Auto-merge is the most interesting knob in nreactive and the one most likely to cause regret if you set it carelessly. This post walks through how it works, what the confidence score means, and how to pick a threshold that actually saves time instead of just creating a new category of incident.

What the confidence score is

Every generated analysis includes a confidence score from 0 to 1. The model produces it as part of the JSON response and grounds it in the instructions: high confidence means the fix is surgical, the root cause is clearly visible in the provided source, and the change is the smallest one that addresses the cause. Low confidence means the model is guessing, the cause is ambiguous, or the fix depends on context it can't see.

We don't post-process this number heavily. The model's calibration isn't perfect — nobody's is — but in practice the correlation between score and correctness is strong enough to be useful as a gating signal.

What happens at different scores

Below 0.6, the pipeline skips PR creation entirely and opens a ticket in Linear or Jira if those are configured. That threshold is hard-coded because a below-0.6 fix almost always needs human context the model doesn't have; turning it into a PR just wastes reviewer time.

Between 0.6 and the auto-merge threshold, a normal PR opens and waits for review. The PR body includes the confidence score so reviewers can calibrate their attention — a 0.62 PR deserves a closer read than a 0.88 PR.

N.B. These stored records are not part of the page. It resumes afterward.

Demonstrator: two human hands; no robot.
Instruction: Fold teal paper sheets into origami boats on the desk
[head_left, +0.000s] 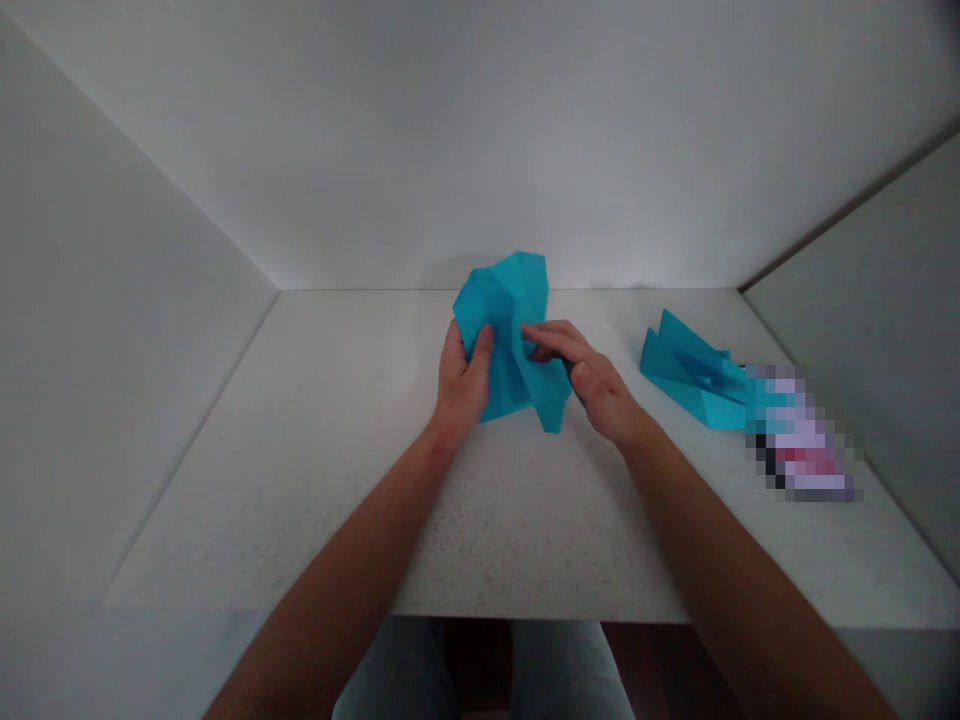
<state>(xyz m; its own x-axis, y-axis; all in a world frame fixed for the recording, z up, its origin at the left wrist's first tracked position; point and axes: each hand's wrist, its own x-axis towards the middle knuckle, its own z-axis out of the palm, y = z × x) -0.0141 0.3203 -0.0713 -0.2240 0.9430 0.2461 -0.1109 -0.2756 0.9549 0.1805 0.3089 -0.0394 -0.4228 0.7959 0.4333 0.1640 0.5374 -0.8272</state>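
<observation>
A sheet of bright blue paper [499, 300], folded and creased with several flaps standing up, is held above the white tabletop. My left hand [463, 378] grips its left side, thumb on the near face and fingers behind. My right hand [592, 375] reaches in from the right, its stretched fingertips touching the raised fold in the middle of the paper. The right thumb stands apart from the paper. Part of the right fingers is hidden in the folds.
A second folded blue paper piece [690, 375] lies on the white tabletop [337, 400] at the right. Beside it is a pixelated, flat pinkish object [806, 440]. White walls [375, 150] enclose the back and both sides. The table's front edge runs above my legs.
</observation>
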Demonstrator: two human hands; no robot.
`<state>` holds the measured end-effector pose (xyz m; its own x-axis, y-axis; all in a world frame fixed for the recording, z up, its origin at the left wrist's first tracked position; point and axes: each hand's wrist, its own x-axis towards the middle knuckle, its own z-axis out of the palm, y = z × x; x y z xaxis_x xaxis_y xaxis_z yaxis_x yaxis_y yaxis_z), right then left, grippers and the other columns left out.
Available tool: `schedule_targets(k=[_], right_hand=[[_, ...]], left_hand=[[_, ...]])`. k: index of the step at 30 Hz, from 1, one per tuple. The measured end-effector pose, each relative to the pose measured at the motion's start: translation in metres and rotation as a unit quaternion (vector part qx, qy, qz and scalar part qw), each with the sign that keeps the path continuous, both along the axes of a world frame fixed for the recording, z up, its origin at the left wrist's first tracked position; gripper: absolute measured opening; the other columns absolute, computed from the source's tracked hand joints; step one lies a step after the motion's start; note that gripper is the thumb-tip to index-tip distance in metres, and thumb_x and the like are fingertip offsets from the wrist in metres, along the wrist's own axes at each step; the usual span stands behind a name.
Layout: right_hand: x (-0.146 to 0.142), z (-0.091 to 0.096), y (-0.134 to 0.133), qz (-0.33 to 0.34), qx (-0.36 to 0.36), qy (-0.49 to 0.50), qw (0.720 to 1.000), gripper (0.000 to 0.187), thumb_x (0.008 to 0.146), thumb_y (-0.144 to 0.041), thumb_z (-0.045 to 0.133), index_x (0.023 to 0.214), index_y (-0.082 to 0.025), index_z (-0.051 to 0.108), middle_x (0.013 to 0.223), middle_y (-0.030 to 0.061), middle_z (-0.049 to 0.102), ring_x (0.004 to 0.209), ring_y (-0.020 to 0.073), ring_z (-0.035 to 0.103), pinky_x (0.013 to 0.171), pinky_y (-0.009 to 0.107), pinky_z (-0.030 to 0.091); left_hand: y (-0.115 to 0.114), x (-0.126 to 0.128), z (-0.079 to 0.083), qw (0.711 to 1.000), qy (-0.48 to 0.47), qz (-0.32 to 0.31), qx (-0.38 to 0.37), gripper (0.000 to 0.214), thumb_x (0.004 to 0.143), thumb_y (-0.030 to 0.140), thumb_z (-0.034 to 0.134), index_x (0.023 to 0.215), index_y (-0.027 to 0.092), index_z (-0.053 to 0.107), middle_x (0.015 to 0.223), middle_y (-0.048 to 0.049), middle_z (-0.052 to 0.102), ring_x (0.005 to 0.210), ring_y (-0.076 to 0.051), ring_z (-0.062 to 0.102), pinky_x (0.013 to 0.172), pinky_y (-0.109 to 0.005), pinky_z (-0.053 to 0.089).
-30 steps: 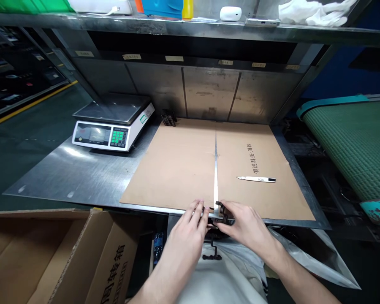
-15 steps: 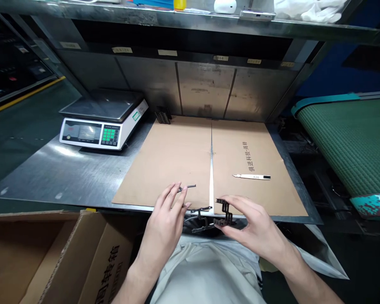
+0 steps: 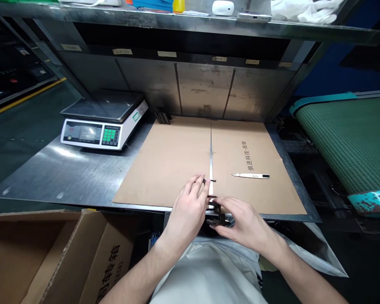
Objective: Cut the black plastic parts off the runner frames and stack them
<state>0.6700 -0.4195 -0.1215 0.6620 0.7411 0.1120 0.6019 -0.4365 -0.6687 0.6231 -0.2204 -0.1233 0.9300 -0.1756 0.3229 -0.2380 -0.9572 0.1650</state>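
My right hand (image 3: 248, 217) pinches a small stack of black plastic parts (image 3: 220, 214) between thumb and fingers at the front edge of the worktable. Close beside it on the left, my left hand (image 3: 190, 207) is bent with its fingers together. A thin black plastic piece (image 3: 213, 181) sticks out past its fingertips. The left thumb and whatever lies under the palm are hidden. Right of the hands, a white craft knife (image 3: 251, 176) marked A26 lies on the cardboard sheet (image 3: 164, 160).
A digital scale (image 3: 104, 120) stands at the left rear. Near it is a black slotted part (image 3: 162, 115). An open cardboard box (image 3: 95, 253) sits at the lower left. A green conveyor belt (image 3: 351, 135) runs along the right. A metal shelf (image 3: 190, 27) crosses overhead.
My left hand has moved right with the thin black piece, up against the parts in my right hand. The right hand has shifted slightly left. The craft knife stays put.
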Motion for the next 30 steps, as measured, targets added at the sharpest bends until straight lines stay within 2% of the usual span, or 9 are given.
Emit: schedule_targets(k=[5, 10, 13, 20, 25, 27, 30], right_hand=[[-0.001, -0.012, -0.001, 0.015, 0.018, -0.020, 1.000, 0.055, 0.081, -0.015, 0.080, 0.131, -0.020, 0.059, 0.126, 0.0087, 0.073, 0.116, 0.0264, 0.070, 0.104, 0.042, 0.057], [-0.002, -0.031, 0.002, 0.008, 0.030, -0.047, 0.998, 0.064, 0.077, -0.005, 0.077, 0.136, -0.018, 0.055, 0.134, 0.0119, 0.070, 0.124, 0.0277, 0.067, 0.109, 0.044, 0.056], [-0.001, -0.037, 0.003, 0.007, 0.045, -0.049, 0.998, 0.064, 0.074, -0.004, 0.076, 0.134, -0.017, 0.057, 0.129, 0.0122, 0.072, 0.120, 0.0284, 0.070, 0.105, 0.044, 0.058], [-0.007, -0.034, -0.004, 0.035, 0.095, -0.051, 0.994, 0.059, 0.076, -0.004, 0.066, 0.133, -0.020, 0.058, 0.122, 0.0082, 0.076, 0.106, 0.0244, 0.075, 0.097, 0.037, 0.061], [-0.013, -0.029, -0.005, 0.033, 0.110, -0.022, 0.993, 0.059, 0.075, -0.006, 0.067, 0.131, -0.022, 0.058, 0.123, 0.0071, 0.076, 0.106, 0.0238, 0.075, 0.097, 0.034, 0.060], [-0.015, -0.026, -0.004, 0.038, 0.084, -0.013, 0.996, 0.057, 0.075, -0.006, 0.066, 0.130, -0.022, 0.059, 0.124, 0.0077, 0.075, 0.108, 0.0246, 0.075, 0.098, 0.035, 0.059], [-0.016, -0.026, -0.001, 0.046, 0.033, -0.006, 0.998, 0.053, 0.075, -0.006, 0.067, 0.126, -0.021, 0.059, 0.119, 0.0086, 0.076, 0.107, 0.0268, 0.074, 0.094, 0.037, 0.060]], left_hand=[[-0.004, 0.000, -0.005, 1.000, -0.003, -0.003, 0.008, 0.046, 0.100, 0.011, 0.047, 0.145, 0.001, 0.054, 0.147, -0.0245, 0.058, 0.138, -0.037, 0.051, 0.111, -0.052, 0.053], [-0.007, 0.001, -0.010, 1.000, -0.013, 0.010, 0.022, 0.047, 0.098, 0.007, 0.048, 0.144, 0.001, 0.054, 0.146, -0.0257, 0.058, 0.136, -0.038, 0.053, 0.107, -0.052, 0.055], [-0.005, 0.002, -0.013, 1.000, -0.011, 0.002, 0.014, 0.046, 0.099, 0.009, 0.048, 0.144, 0.001, 0.055, 0.146, -0.0256, 0.058, 0.136, -0.039, 0.052, 0.106, -0.053, 0.056], [0.009, -0.009, -0.021, 0.991, -0.019, -0.035, -0.125, 0.048, 0.104, 0.013, 0.047, 0.152, 0.015, 0.047, 0.151, -0.0177, 0.054, 0.139, -0.030, 0.046, 0.112, -0.051, 0.051], [0.013, -0.021, -0.030, 0.977, -0.006, -0.018, -0.213, 0.050, 0.105, 0.014, 0.047, 0.154, 0.024, 0.045, 0.149, -0.0122, 0.056, 0.138, -0.027, 0.047, 0.113, -0.049, 0.051], [0.012, -0.024, -0.031, 0.979, -0.005, -0.009, -0.203, 0.049, 0.105, 0.014, 0.048, 0.153, 0.022, 0.045, 0.149, -0.0129, 0.056, 0.139, -0.027, 0.047, 0.114, -0.049, 0.050], [0.008, -0.026, -0.031, 0.991, -0.001, -0.002, -0.130, 0.048, 0.104, 0.012, 0.048, 0.152, 0.015, 0.047, 0.150, -0.0165, 0.055, 0.140, -0.029, 0.047, 0.114, -0.050, 0.051]])
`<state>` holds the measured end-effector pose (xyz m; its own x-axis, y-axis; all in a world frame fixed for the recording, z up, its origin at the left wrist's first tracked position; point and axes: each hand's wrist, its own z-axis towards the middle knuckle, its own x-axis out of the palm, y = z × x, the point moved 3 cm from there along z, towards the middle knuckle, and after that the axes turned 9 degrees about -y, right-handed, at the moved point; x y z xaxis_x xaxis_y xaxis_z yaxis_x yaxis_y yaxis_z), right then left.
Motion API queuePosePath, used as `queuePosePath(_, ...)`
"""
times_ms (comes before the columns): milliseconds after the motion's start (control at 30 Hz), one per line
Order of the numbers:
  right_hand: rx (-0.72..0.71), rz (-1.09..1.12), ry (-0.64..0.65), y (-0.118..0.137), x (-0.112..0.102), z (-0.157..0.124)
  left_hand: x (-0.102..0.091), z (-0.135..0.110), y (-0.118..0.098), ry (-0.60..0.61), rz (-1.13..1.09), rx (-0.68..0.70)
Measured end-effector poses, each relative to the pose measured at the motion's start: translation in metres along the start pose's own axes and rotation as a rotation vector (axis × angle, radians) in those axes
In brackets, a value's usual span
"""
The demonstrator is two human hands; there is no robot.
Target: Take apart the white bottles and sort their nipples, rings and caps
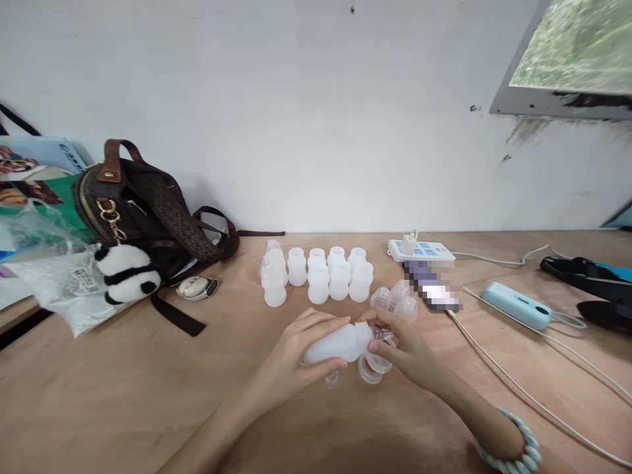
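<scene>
A frosted white baby bottle lies on its side in my left hand, which wraps round its body with the base toward the palm. My right hand pinches the clear teat and collar at the bottle's mouth; the fingers partly cover this end. Below the hands, several clear collar rings rest on the table, with a small clear piece to their left. Several clear dome caps lie just beyond my right hand. Farther back, several frosted bottles stand upright in rows, the leftmost ones with clear tops.
To the left are a brown backpack with a panda plush, a plastic bag and a beige mouse-like item. A power strip, phone, blue power bank and white cables occupy the right side.
</scene>
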<state>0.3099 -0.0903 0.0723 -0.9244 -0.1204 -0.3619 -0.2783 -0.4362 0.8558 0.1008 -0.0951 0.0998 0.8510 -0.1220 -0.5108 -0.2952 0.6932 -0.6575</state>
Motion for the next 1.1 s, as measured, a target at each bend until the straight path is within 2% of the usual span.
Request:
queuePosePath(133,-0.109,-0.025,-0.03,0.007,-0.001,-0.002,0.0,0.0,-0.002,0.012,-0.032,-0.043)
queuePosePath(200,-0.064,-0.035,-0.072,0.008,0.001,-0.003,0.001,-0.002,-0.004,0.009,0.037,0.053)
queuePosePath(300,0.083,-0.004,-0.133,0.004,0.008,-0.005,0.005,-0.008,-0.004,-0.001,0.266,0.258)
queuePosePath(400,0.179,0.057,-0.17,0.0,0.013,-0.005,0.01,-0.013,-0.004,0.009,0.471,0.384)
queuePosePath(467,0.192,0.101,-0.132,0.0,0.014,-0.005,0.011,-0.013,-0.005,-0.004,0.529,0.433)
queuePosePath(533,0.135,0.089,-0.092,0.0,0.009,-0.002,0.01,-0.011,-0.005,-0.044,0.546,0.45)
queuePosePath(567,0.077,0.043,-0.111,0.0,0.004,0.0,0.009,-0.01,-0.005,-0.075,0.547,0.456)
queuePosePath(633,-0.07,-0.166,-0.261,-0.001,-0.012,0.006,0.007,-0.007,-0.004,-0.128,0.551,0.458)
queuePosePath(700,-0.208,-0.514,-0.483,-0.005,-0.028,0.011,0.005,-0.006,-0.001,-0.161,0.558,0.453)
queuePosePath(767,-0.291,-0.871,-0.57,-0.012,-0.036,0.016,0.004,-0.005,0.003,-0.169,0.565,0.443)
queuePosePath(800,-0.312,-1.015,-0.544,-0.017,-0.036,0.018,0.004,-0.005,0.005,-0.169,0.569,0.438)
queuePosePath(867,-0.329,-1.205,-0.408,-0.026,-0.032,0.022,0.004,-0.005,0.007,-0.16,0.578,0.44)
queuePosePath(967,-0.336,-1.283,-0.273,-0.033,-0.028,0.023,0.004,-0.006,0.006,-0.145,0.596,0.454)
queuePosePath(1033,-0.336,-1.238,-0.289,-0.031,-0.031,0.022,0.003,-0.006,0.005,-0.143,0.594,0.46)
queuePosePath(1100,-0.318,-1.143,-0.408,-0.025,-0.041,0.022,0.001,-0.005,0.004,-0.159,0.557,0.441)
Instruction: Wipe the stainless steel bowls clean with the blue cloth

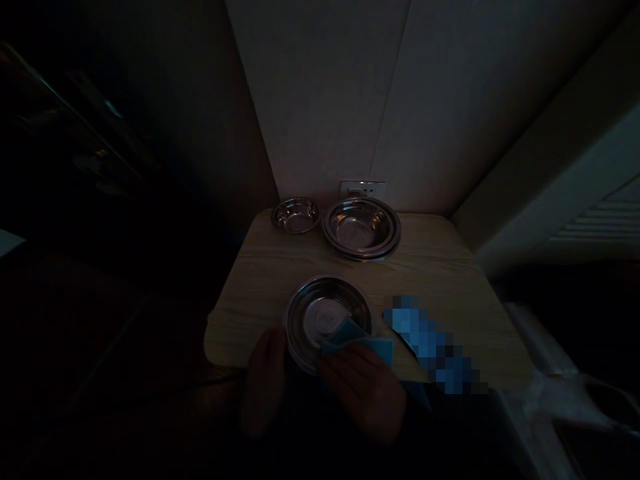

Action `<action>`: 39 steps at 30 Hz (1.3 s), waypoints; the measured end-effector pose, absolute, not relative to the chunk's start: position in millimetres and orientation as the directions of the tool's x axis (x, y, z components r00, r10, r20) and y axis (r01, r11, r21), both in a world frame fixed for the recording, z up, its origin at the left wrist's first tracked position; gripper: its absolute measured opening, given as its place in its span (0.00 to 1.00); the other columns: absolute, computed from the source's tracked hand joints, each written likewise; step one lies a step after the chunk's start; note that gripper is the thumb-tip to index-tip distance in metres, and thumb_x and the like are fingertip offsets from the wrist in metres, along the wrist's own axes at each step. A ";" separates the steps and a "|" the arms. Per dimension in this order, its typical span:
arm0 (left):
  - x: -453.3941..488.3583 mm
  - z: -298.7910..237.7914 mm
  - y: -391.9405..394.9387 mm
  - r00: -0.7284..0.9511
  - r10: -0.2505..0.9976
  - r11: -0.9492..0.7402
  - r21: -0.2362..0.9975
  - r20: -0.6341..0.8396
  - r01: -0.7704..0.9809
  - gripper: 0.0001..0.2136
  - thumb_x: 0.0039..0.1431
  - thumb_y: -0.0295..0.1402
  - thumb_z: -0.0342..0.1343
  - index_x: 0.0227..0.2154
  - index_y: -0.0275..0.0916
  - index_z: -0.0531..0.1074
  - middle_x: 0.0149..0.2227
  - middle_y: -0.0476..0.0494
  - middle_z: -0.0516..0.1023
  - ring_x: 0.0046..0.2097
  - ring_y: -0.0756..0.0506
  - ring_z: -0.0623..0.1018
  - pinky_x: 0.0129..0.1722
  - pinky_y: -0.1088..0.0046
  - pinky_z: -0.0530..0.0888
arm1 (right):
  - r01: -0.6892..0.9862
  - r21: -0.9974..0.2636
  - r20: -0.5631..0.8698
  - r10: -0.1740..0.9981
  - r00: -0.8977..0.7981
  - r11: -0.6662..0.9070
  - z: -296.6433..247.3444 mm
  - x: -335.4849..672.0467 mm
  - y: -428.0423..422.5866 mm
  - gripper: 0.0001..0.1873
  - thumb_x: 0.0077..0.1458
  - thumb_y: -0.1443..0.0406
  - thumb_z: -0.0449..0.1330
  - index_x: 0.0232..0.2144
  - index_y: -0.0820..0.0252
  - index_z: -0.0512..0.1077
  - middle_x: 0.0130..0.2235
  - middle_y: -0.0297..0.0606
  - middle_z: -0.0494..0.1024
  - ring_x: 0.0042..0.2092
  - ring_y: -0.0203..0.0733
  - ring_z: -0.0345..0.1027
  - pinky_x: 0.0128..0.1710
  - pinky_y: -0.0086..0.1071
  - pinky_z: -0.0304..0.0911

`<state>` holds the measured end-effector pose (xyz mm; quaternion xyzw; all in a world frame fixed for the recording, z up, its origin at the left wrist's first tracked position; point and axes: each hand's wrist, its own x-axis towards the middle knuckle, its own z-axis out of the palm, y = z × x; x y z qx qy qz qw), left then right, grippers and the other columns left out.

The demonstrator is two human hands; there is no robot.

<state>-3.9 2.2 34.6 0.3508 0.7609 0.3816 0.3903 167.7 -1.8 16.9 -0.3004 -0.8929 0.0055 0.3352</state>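
A shiny metal bowl [326, 313] is at the front edge of the wooden-topped table, its rim lying partly over the edge. My left hand [265, 377] grips this bowl at its left rim, though its fingers are partly lost in the dark. With my right hand [367, 390] I hold a blue cloth [350, 331] against the bowl's lower right side and rim. The fingers lie over the cloth, and part of it sticks out past them to the right.
Behind, a small metal bowl [296, 217] stands beside several nested metal bowls [361, 230] on the table [440, 260]. A blurred-out blue object [425, 343] lies at the front right. A wall socket [363, 189] is behind the nested bowls. The room is very dim.
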 end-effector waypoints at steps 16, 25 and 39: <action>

At or above the auto-merge threshold (default 0.9), the PR opens and merges immediately, then enters a 48-hour verification window.

The verification window

Auto-merge isn't a one-way door. When a merged PR's error fingerprint reappears inside 48 hours, the PR is flagged as regressed, the error record resets to "new", and the pipeline takes another pass. You get a clear trail — the original PR, the regression event, any follow-up PR — which is usually enough to decide whether to roll back or wait for the next attempt.

The window is deliberately short. Long windows would catch more regressions but also more false alarms. 48 hours covers the bulk of real regressions (deploy, weekend lull, Monday spike) while staying noise-tolerant.

Picking a threshold

The default of 0.9 is conservative. In practice it clears about 10 to 20 percent of generated PRs on a typical codebase. Most teams start there, run for a few weeks, and then tune.

If you find you're always rubber-stamping high-0.8 PRs without changes, drop the threshold to 0.85 and see what slips through. If you find 0.9 PRs occasionally missing obvious edge cases, raise it to 0.95 — the cost is just more PRs going through review, which is a tolerable cost.

Per-app thresholds matter. A library with 100% test coverage and CI gates on coverage can run aggressive auto-merge; a brittle legacy service should probably leave auto-merge off entirely until confidence builds.

What auto-merge doesn't do

Auto-merge doesn't bypass CI. Every PR, merged or not, goes through whatever checks your repo has configured. If tests fail, the merge is held. That's a deliberate integration — the confidence score is about whether the fix should go in without a human reading the diff, not whether it should go in without the test suite running.

It also doesn't bypass branch protection. Required reviewers, required checks, linear history — all respected. If a rule blocks the merge, the PR sits in the normal queue until the rule is satisfied.

When to leave it off

Auto-merge is a time-saver when the PR volume is high enough that reviewing each one starts to feel like tax. On low-volume repos — a personal project with one or two fixes a week — leaving auto-merge off and reading every PR is genuinely fine. The value of auto-merge scales with the volume of work it saves.

Operational sanity checks

A healthy auto-merge setup produces a boring signal: PRs open, CI passes, they merge, and nothing comes back. If you're seeing regressions at a rate above a few percent, the threshold is probably too low or the codebase is under-tested — both worth investigating. Activity logs and the PRs dashboard give you the visibility to make that call.